In Catholic school, I learned that some supernatural truths could not be accessed through human reason. I took this to mean that God kept secrets, like I did. My secrets were that I wanted to kiss the Ninja Turtles, I had a twin brother nobody could see, and I peed in the closet. God’s secrets were about other worlds.
In the New Testament, though, mysterion (μυστήριον) doesn’t mean mystery, something impossible or difficult to understand; it refers to what is mystical, with a spiritual meaning inaccessible without initiation. The priests said we could never understand how God impregnated Mary, how Jesus rose from the dead, or how Mary was pulled to heaven. But I was instructed in assumption before gravity, resurrection before biological death, and immaculate conception before reproduction. The problem with mystery is that I have always understood completely. I never fully cultivated a sense of reason in which what’s called supernatural would be anything but natural.

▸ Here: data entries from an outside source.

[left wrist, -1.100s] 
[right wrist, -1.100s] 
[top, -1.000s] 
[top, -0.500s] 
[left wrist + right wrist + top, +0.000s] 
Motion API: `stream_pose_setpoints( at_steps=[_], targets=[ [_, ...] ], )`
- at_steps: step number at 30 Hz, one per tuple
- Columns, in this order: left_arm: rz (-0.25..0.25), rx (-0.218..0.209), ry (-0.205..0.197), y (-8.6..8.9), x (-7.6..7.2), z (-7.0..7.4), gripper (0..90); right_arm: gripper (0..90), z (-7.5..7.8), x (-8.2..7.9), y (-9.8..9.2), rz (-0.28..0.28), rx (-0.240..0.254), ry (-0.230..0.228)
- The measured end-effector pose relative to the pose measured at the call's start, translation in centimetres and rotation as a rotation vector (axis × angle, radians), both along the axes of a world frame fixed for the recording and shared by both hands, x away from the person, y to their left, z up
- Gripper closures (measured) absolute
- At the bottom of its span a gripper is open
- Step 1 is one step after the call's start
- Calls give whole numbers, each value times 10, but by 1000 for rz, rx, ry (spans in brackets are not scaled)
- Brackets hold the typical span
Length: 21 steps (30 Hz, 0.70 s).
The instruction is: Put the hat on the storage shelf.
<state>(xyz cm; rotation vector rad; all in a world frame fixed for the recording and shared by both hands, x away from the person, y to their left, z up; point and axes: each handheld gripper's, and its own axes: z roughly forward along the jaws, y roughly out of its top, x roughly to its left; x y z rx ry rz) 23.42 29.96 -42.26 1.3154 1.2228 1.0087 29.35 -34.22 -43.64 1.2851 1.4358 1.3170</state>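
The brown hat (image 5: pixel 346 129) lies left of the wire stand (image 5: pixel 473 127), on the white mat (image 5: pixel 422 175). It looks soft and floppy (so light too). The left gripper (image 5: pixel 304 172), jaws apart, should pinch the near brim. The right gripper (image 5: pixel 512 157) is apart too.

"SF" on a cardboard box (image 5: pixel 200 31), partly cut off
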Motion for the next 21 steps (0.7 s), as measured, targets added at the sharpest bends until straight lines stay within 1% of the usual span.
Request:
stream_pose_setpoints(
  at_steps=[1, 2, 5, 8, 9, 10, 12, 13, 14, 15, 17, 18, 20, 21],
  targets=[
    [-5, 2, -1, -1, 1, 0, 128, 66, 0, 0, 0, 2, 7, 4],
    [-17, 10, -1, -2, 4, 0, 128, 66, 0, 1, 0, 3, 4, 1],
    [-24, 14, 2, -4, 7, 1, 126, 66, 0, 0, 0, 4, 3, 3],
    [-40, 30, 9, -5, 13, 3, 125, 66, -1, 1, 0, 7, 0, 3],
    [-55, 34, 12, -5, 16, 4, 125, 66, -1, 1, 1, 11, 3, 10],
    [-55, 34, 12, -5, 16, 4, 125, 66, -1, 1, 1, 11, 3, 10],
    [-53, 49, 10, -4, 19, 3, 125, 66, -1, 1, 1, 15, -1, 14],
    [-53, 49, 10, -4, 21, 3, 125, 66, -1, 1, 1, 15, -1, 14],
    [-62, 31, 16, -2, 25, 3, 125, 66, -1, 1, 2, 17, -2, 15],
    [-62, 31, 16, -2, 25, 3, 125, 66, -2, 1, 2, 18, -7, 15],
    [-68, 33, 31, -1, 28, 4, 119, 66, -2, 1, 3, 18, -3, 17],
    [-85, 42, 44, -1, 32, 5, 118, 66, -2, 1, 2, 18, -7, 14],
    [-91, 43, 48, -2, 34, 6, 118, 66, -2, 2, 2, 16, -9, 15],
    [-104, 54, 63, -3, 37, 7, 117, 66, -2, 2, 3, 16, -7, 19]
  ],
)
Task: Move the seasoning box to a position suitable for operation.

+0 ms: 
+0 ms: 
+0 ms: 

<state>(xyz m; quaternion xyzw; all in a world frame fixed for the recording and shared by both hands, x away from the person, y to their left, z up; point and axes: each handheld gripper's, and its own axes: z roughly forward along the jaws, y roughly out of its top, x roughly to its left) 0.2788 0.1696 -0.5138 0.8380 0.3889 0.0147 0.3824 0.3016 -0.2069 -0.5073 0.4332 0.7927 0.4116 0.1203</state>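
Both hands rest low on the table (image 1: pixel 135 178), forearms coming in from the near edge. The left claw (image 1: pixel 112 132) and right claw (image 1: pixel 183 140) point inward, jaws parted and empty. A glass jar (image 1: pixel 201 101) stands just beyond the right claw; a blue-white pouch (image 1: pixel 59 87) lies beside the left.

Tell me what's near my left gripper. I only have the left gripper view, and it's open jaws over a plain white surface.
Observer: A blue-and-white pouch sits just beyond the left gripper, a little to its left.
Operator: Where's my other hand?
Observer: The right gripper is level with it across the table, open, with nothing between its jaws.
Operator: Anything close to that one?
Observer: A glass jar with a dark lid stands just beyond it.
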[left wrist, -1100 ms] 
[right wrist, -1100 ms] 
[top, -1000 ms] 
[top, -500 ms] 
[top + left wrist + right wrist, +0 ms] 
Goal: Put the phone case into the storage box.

The church was dark, built from wood beams and black pillars. Off to the side, in the crying room, there was a statue of the Virgin. I wanted to be secreted inside with her. I cried through masses, hoping Mom would take Nate and me to that hiding place so I could watch the porcelain woman, in case she might weep with me.
FORBIDDEN DOOR
Before I was born, I was halved. New Age internet says many of us are this way, half-hearts looking for completion. I’ve been looking for my lost parts forever, so I am never not serious in love. It could be anyone, I used to think. I just had to find him and lock myself into him. I tried so hard to force the fit that sometimes I barely noticed that the force had broken me.